Lykos asintió y añadió con determinación:

—Nuestra prioridad es sellar la grieta externa. Luego repararemos este lugar. No sabemos quién más puede haber estado aquí antes que nosotros.

Vania asintió, comprendiendo la gravedad de la situación. Guardó el pergamino que llevaba en la capa y, con un gesto solemne, nos entregó un texto cifrado. El papel crujió en mis manos, y la escritura parecía ondular bajo la tenue luz de las antorchas, como si se rehusara a ser descifrada.

—Sigan las instrucciones al pie de la letra —advirtió, con una firmeza que no admitía objeciones—. No quiero más sorpresas.
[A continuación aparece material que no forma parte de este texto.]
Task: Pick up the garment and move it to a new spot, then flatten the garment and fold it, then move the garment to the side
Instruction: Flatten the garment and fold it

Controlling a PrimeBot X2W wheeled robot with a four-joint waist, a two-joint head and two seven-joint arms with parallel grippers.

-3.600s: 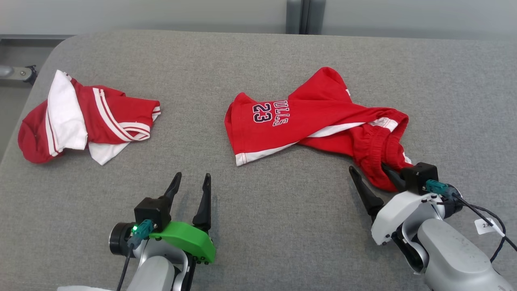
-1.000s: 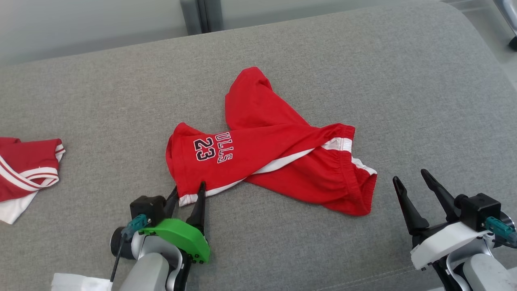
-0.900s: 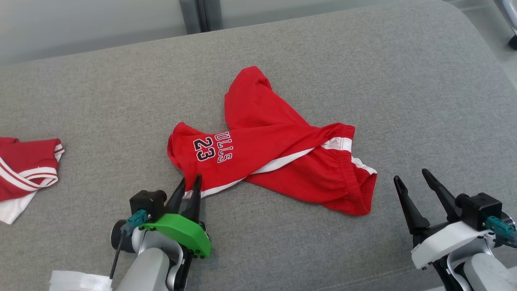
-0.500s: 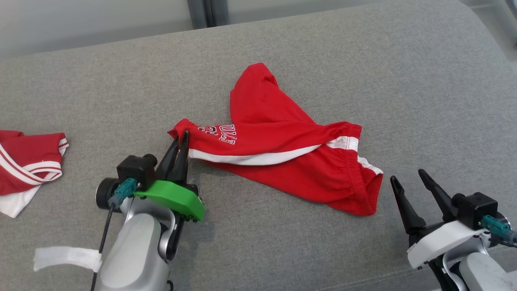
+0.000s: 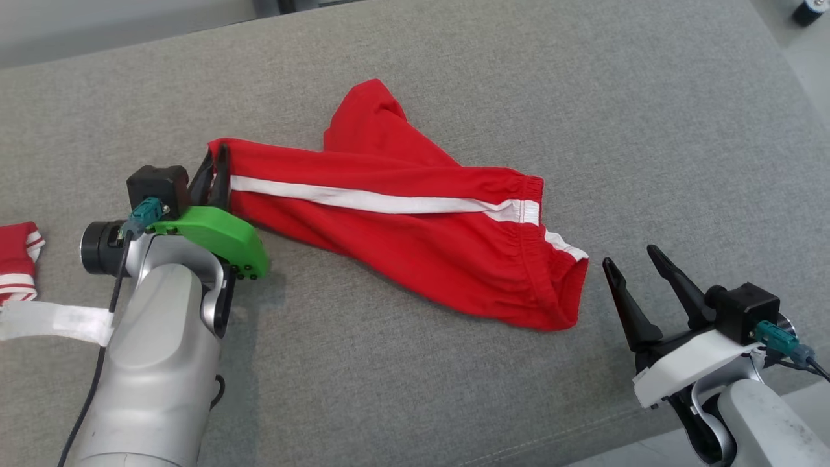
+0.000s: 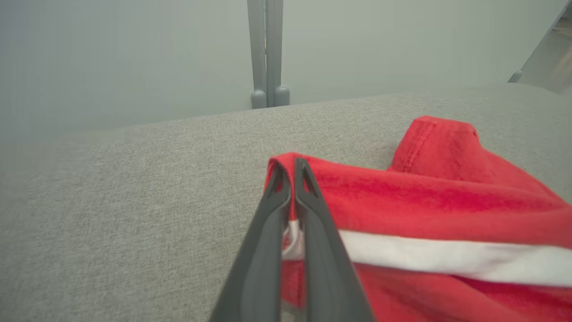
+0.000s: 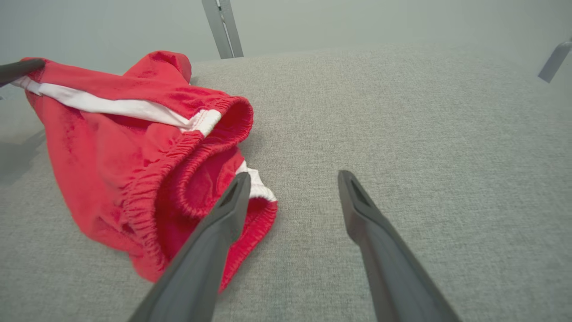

Con cuidado, salimos de la cámara, llevando el pergamino. La Senda Hundida, que durante siglos había sido solo un rumor entre los viejos clanes, se había convertido ahora en nuestra pista maestra para reforzar el pacto. El eco de nuestros pasos resonaba en la oscuridad, y el aire frío de la cámara parecía seguirnos, como si aún estuviera esperando a revelar más secretos. La tensión era palpable, como si cada suspiro pudiera desencadenar algo mucho más grande. Sin embargo, al menos por ahora, teníamos una pista: un camino que nos llevaría hacia lo que debía ser nuestra última batalla contra la niebla.